What to do: Search the records below for "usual"; copy each line that has it.

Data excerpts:
┌────────

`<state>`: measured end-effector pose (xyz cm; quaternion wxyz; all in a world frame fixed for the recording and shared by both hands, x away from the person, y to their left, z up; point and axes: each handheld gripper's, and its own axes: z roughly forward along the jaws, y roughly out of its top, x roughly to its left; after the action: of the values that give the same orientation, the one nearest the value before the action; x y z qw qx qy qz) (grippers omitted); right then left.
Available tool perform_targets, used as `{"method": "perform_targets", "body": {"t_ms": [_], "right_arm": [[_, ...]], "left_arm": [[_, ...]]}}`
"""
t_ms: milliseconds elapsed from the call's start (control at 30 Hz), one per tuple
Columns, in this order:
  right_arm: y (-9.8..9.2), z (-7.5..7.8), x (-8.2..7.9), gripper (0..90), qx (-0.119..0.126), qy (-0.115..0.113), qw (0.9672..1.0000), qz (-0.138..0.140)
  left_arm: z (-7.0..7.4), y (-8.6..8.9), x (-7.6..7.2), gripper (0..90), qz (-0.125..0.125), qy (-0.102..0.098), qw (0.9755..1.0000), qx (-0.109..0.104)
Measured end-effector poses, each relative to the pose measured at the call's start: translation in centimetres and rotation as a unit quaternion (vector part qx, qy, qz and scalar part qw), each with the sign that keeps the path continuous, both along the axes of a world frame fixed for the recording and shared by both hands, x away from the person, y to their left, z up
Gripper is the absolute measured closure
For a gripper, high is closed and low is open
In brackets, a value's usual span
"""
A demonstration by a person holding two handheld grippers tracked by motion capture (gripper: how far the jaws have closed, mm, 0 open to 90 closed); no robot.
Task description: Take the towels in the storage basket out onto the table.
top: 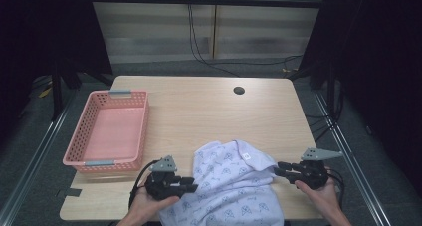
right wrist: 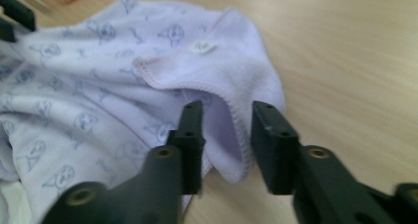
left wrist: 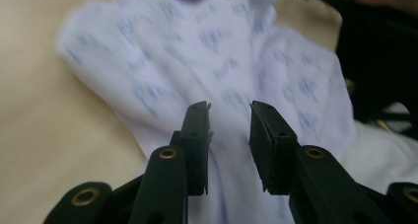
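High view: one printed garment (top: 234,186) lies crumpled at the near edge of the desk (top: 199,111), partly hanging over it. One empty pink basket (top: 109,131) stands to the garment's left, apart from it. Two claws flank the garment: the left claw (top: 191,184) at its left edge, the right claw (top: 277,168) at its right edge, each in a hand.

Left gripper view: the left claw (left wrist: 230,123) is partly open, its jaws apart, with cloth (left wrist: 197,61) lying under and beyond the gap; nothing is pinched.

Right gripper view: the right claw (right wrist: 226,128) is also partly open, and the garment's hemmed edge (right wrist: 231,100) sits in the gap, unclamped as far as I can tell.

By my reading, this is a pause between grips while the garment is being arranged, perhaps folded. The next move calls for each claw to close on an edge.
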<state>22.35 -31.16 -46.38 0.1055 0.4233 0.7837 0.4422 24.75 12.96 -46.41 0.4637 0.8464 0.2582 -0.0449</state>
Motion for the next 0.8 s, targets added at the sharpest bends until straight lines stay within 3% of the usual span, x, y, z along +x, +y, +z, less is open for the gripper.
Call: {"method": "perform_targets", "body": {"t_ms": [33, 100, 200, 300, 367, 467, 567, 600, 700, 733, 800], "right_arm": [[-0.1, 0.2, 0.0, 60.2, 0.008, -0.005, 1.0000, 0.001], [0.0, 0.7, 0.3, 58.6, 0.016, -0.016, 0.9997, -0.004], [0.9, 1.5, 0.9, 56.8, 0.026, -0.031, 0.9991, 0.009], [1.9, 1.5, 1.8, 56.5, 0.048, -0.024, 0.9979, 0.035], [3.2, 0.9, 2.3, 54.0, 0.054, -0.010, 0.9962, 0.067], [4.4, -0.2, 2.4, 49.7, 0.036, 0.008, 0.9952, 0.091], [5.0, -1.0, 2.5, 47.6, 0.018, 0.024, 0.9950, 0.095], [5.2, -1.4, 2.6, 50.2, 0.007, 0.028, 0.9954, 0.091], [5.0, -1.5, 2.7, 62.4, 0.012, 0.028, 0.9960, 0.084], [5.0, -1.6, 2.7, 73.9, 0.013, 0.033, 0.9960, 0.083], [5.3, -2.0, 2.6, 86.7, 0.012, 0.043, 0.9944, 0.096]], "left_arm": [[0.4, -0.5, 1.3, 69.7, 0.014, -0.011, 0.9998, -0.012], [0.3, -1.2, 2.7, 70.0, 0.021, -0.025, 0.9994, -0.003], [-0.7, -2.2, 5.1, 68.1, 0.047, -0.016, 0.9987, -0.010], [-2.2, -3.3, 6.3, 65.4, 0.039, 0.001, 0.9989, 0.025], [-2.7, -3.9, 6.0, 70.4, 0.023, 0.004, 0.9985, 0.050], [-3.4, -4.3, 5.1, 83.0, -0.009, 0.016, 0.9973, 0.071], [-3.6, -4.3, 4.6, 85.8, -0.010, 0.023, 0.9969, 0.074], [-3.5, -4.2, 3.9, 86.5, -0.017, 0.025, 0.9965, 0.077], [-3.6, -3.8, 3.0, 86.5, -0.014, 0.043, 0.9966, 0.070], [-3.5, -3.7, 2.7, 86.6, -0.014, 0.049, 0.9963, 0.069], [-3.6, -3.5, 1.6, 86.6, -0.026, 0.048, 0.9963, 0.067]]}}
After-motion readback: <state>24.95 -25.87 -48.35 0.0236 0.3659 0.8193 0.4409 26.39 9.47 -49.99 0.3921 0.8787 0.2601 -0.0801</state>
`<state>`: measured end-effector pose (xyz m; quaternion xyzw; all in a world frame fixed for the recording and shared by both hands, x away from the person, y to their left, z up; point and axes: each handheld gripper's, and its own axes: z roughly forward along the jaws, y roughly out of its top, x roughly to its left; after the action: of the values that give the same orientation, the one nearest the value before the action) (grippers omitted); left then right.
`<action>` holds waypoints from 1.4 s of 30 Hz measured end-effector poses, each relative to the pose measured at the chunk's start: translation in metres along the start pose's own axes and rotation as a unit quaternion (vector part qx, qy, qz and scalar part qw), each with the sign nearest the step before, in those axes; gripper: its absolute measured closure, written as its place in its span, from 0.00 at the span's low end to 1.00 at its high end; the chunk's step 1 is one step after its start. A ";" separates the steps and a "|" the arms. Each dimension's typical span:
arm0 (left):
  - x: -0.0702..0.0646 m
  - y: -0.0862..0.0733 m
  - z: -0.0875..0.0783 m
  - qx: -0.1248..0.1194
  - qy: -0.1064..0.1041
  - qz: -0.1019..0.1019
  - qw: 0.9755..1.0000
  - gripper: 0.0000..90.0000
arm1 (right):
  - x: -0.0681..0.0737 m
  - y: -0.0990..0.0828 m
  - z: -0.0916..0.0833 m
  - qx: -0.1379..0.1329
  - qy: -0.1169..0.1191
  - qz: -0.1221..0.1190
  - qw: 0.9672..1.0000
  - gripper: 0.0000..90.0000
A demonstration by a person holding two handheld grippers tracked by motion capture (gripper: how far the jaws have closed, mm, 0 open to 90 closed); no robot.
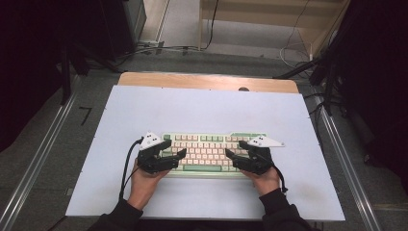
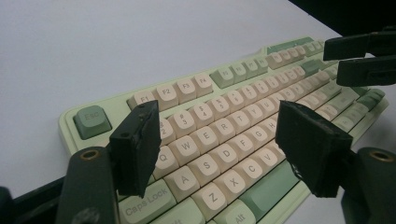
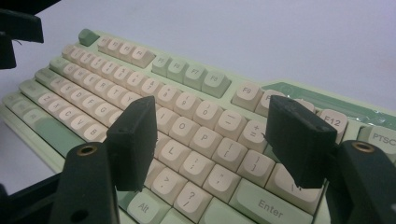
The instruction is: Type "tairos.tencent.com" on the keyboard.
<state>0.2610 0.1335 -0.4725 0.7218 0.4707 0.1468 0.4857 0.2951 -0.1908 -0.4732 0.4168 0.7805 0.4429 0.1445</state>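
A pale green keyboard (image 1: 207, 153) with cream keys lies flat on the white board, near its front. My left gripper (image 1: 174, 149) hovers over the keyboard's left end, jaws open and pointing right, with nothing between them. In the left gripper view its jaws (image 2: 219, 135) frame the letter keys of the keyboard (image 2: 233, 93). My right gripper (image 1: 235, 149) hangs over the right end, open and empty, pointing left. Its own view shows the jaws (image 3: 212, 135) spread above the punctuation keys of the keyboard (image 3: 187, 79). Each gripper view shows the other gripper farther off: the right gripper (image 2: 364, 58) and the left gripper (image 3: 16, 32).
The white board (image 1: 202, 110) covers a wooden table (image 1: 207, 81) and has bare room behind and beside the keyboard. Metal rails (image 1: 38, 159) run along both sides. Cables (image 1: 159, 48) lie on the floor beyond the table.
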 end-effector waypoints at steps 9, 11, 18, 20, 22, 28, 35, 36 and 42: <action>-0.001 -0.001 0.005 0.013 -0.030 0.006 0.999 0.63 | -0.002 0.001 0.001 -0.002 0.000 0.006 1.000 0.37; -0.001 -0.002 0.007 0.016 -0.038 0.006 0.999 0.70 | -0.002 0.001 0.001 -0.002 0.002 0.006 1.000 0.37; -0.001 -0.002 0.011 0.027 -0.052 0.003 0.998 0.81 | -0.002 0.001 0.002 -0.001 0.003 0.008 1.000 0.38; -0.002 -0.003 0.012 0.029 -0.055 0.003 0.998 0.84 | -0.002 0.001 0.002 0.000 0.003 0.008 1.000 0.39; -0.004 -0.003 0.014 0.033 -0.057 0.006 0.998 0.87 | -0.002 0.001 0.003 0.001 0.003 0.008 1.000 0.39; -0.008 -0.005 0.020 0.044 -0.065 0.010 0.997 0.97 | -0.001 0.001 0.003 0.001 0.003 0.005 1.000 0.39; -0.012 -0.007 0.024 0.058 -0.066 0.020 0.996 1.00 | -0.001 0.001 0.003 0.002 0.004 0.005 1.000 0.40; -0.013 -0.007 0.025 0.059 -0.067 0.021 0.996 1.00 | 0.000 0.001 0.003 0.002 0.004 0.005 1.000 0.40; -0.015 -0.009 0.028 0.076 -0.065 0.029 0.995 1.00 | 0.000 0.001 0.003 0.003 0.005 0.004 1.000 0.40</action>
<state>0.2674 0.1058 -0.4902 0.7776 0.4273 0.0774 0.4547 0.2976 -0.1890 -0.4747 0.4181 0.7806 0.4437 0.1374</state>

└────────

Output:
In brackets, a value's usual span
Motion for the next 0.8 s, targets added at the sharpest bends until straight lines stay within 3% of the usual span, x, y, z along +x, +y, +z, less is open for the gripper.

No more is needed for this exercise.